In this sense, the comments section of their publications was a fervent space for interactions in which the majority of their believers congregated to be a beacon of light in the midst of the limited journalistic analysis of Latin American political and social phenomena.
With the escalation of the conflict in Ukraine, the Russian journalist’s analysis distanced herself from the editorial line of the Russian government and therefore of RT, since her disagreement with the actions of NATO and its allies as well as with those of the Russian State was evident.
Later, her content was censored and removed from the social network YouTube, like much of the pro-Russian content. But at the same time, the journalist suddenly disappeared from the Russian channel. In her reappearance, months later through a video on her own YouTube channel, the journalist explained that she had been absent, among others issues, due to her resignation from RT because of editorial differences. This caused her accounts to lose followers.

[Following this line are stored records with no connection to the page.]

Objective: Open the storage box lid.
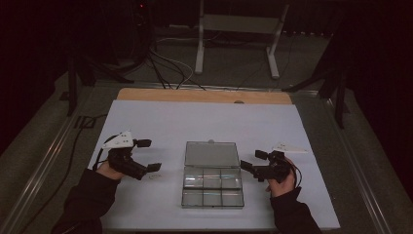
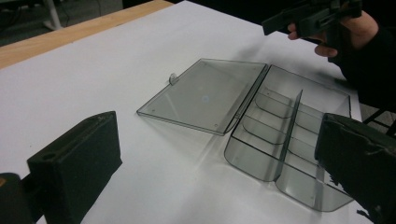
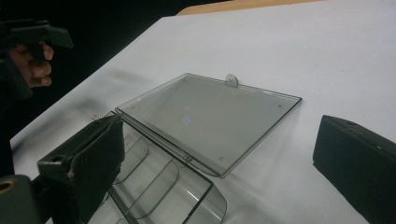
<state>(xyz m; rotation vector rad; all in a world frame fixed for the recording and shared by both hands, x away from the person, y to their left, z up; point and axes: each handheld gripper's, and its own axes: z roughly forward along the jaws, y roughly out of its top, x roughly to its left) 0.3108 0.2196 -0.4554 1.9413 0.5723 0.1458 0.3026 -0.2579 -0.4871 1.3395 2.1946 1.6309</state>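
Centrally, between the left gripper and the right gripper, a clear plastic compartment box is seen on the white table sheet, its lid laid flat open. Both grippers are held wide apart, empty, just beside the box without touching it.

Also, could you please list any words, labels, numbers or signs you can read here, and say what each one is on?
None can be read. The clear box, its open lid, the white sheet and both grippers' jaws bear no print. A small item by the left gripper is too small to make out.
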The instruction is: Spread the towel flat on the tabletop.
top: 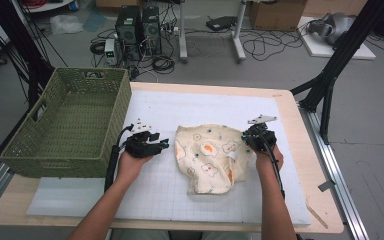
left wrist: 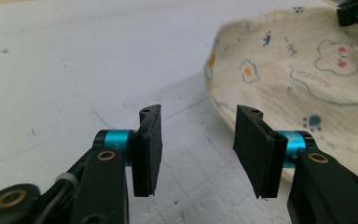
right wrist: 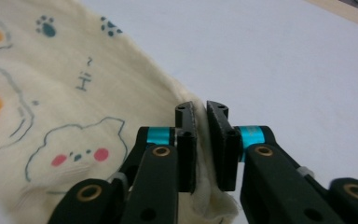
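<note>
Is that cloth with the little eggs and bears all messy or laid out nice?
Messy. The cloth lies rumpled and lopsided on the white mat, not flat. The right gripper pinches its edge; the left gripper is open beside it.

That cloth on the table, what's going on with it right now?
A person is working a cream printed cloth on the white mat with two hand-held grippers. The right gripper is shut on the cloth's edge. The left gripper sits beside the cloth's other side with its jaws apart and nothing between them. A green woven basket stands at the table's left.
</note>
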`<state>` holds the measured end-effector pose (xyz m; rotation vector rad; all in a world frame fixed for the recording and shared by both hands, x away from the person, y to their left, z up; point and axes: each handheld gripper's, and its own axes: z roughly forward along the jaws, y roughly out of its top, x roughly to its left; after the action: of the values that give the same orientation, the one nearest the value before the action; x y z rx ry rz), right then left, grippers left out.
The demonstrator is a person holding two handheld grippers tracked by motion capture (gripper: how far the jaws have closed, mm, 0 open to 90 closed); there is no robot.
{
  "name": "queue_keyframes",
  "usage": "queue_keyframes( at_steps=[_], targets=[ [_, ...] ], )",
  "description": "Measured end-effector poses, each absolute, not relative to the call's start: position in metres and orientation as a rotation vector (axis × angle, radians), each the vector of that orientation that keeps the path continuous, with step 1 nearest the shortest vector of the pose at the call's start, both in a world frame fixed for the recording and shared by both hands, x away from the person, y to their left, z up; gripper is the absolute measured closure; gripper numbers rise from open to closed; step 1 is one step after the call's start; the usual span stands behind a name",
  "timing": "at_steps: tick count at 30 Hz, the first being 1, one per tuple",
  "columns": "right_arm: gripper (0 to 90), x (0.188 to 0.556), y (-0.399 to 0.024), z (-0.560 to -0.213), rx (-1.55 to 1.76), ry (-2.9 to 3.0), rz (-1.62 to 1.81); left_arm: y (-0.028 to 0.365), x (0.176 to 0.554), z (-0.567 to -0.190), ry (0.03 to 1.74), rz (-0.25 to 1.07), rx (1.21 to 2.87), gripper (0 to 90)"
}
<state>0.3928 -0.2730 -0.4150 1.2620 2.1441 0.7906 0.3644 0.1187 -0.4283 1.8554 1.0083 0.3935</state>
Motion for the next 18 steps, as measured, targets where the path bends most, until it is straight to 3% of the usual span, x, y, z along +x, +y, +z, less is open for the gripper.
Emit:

The example of Russian journalist Inna Afinogenova makes clear the high polarization existing among media outlets financed by non-democratic states such as RT or Iran’s HispanTV. These are media that use slogans such as “question more” or “show an alternative point of view” to offer a type of journalism close to the “truth”. However, these are information weapons that polarize and favor particular interests.
But this phenomenon is not exclusive to this type of regime. Western media in democratic countries also claim to be “independent” and in the end, their scope and depth are limited by private economic or political factors. Therefore, informing society is not their sole objective.
In this framework, if we assume that the Russian journalist’s decision to leave RT is not a media strategy to increase the number of followers on social networks, her resignation would be a lesson in journalistic integrity. Especially, at a time when in the digital era monetization and popularity predominate over informative coherence.
Finally, the Russian journalist’s case highlights the gap that exists between the editorial line of journalists working for the mainstream media and the media itself. Therefore, if what we are looking for is authentic independence, it seems clear that it will be easier to find it among the people who are engaged in journalism than among the media.